Other issues related to URL encoding
For the handling of URLs containing Chinese, different browsers have different performance. For example, for IE, if you tick the advanced settings "always send URL with UTF-8", then the Chinese portion of the path portion of the URL is sent to the server using UTF-8 and the Chinese part of the query parameter is URL-encoded using the system default character set. To ensure maximum interoperability, it is recommended that all components placed in the URL explicitly specify a character set for URL encoding, rather than relying on the default implementation of the browser.
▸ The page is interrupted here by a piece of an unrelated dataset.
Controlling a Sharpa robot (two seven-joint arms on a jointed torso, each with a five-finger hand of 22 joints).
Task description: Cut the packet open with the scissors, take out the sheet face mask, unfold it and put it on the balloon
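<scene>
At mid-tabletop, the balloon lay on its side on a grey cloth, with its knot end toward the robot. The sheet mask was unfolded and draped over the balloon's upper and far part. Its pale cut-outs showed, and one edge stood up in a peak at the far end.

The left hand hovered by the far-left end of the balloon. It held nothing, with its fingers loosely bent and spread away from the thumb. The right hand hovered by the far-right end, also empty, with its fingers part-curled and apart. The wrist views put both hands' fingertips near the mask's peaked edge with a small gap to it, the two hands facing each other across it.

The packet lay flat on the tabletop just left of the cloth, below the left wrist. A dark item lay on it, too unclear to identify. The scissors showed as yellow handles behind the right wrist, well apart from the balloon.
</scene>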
In addition, many HTTP monitoring tools, such as the browser address bar, will automatically decode the URL once (using the UTF-8 character set) when the URL is displayed, which is why the URL displayed in the address bar contains Chinese when you visit Google search Chinese in Firefox. But the original URL that is actually sent to the server is still encoded. You can see it by using JavaScript on the address bar to access the location.href. Don't be fooled by these illusions when researching URL codecs.

Processing with a plus sign in the URL

Related Article

Contact Us

The content source of this page is from Internet, which doesn't represent Alibaba Cloud's opinion; products and services mentioned on that page don't have any relationship with Alibaba Cloud. If the content of the page makes you feel confusing, please write us an email, we will handle the problem within 5 days after receiving your email.
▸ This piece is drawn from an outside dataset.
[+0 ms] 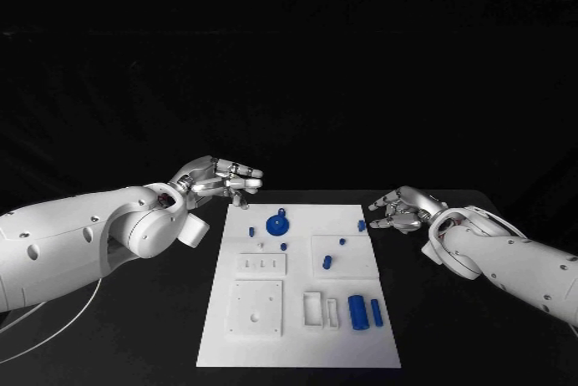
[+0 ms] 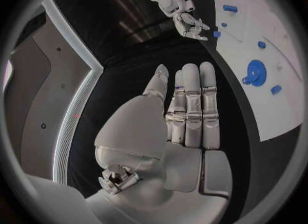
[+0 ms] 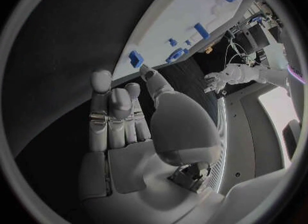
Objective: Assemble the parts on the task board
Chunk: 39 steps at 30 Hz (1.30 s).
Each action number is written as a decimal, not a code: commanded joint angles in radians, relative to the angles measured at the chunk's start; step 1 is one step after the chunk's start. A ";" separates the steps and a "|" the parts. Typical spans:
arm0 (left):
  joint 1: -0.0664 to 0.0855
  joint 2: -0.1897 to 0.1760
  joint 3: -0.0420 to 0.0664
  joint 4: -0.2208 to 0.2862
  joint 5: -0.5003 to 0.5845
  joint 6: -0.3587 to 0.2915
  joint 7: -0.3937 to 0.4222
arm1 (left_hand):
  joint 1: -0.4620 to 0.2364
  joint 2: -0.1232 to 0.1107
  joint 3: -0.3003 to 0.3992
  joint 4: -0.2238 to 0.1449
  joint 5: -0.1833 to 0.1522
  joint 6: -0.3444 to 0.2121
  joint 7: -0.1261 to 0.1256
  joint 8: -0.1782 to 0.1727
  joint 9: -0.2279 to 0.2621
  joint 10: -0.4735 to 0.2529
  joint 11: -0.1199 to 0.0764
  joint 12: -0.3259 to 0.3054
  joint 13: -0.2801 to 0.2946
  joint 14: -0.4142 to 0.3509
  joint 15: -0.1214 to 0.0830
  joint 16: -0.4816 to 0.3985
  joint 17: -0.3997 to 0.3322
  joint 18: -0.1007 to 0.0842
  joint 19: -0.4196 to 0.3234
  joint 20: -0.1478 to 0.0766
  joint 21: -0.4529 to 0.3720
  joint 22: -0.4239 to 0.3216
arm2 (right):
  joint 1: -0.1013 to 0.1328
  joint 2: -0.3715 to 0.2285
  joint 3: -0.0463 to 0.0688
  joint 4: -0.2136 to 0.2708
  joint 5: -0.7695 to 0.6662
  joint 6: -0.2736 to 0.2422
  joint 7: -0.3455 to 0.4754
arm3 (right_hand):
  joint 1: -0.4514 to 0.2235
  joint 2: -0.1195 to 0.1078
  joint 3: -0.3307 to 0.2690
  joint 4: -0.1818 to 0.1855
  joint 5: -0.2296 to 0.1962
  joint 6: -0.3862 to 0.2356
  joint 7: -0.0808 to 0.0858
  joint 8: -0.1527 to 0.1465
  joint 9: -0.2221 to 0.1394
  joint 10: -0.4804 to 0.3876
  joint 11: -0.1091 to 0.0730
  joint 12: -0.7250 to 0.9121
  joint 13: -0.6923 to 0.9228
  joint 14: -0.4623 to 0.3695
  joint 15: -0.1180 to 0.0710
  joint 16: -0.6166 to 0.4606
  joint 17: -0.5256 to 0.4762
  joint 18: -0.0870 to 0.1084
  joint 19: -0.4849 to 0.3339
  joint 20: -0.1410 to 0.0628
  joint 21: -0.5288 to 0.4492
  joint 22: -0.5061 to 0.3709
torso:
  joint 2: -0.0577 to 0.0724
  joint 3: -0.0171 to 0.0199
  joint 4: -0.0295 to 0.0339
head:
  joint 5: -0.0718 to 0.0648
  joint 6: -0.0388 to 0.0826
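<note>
The board (image 1: 301,319) lies in the middle of the black table (image 1: 144,352), long sides running away from the robot, its far edge between the two hands. A raised square plate (image 1: 258,307) sits toward its near left corner, with a smaller plate (image 1: 261,263) just beyond it and another (image 1: 345,255) toward the right edge. A white slotted block (image 1: 321,309) stands near the near edge, and just right of it lie a blue cylinder (image 1: 357,311) and a thinner blue pin (image 1: 377,313), side by side and parallel to the long edges. A blue gear (image 1: 277,226) rests on the far half, left of centre; small blue pegs are scattered round it, one (image 1: 252,231) near the left edge, one (image 1: 362,226) near the right edge, one (image 1: 327,261) on the right-hand plate.

The left hand (image 1: 226,182) hovers over the table at the board's far left corner, off the board, holding nothing; in the left wrist view its fingers (image 2: 191,106) lie straight and close together, with the thumb a little apart. The right hand (image 1: 403,209) hangs just off the board's right edge near the far corner, also holding nothing; in the right wrist view its fingers (image 3: 115,116) are loosely curled side by side, the thumb standing clear of them.
</note>
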 commanded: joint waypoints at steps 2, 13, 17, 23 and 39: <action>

If you find any instances of plagiarism from the community, please send an email to: info-contact@alibabacloud.com and provide relevant evidence. A staff member will contact you within 5 working days.

A Free Trial That Lets You Build Big!

Start building with 50+ products and up to 12 months usage for Elastic Compute Service

  • Sales Support

    1 on 1 presale consultation

  • After-Sales Support

    24/7 Technical Support 6 Free Tickets per Quarter Faster Response

  • Alibaba Cloud offers highly flexible support services tailored to meet your exact needs.